A study was carried out to develop and test techniques for the computational optimization of hydrofoil sections and lifting surfaces advancing under a free surface. A mathematical model was developed based on the extension of a two-dimensional potential flow solution to account for three dimensional effects. Prandtl's lifting line theory was used to account for induced drag and downwash at the leading edge of the foil. Strip theory was used to extend the two-dimensional wave drag solutions to three dimensions for high aspect ratio foils. A semi-empirical correction was added to account for viscous drag. The drag-to-lift ratio of foil sections and lifting surfaces were optimized using first order gradient techniques. Optimization studies involving submerged foil sections suggest that trading buoyancy for a reduction in wave drag will lead to optimal geometries. Difficulties encountered resulting from the adoption of a potential flow model were identified and discussed. The lifting surface optimization was carried out using the coefficients of Glauert's circulation series as design variables.

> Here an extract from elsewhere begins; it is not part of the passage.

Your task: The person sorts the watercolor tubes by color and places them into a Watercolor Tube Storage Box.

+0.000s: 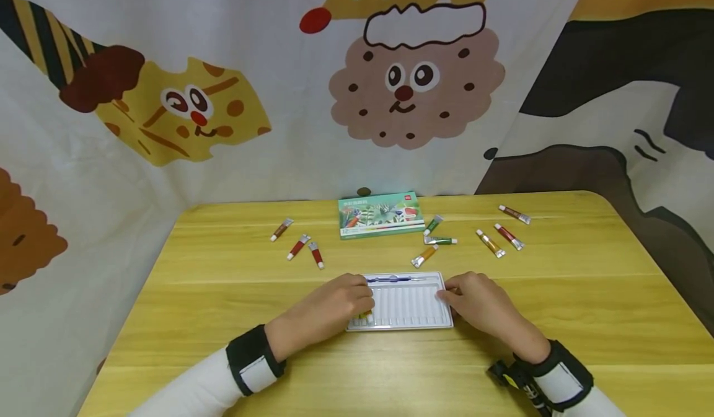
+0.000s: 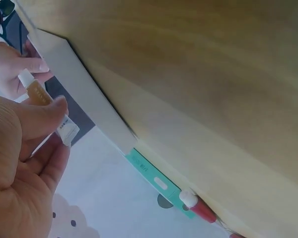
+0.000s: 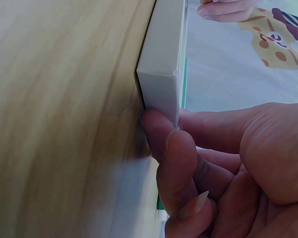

At high speeds it was shown that non-elliptical loading can produce reductions in the drag-to-lift ratio of a lifting surface. Induced drag dominated the low-speed optimization, and elliptical loading was shown to be optimal at the low end of expected operating speeds of a hydrofoil vessel. An adjoint formulation for the problem of optimizing the shape of a lifting section under a free surface was derived for use in future research.

Thesis (S.M.)--Massachusetts Institute of Technology, Dept. of Ocean Engineering; and, (S.M.)--Massachusetts Institute of Technology, Dept. of Mechanical Engineering, 2004.Includes bibliographical references (p. 100).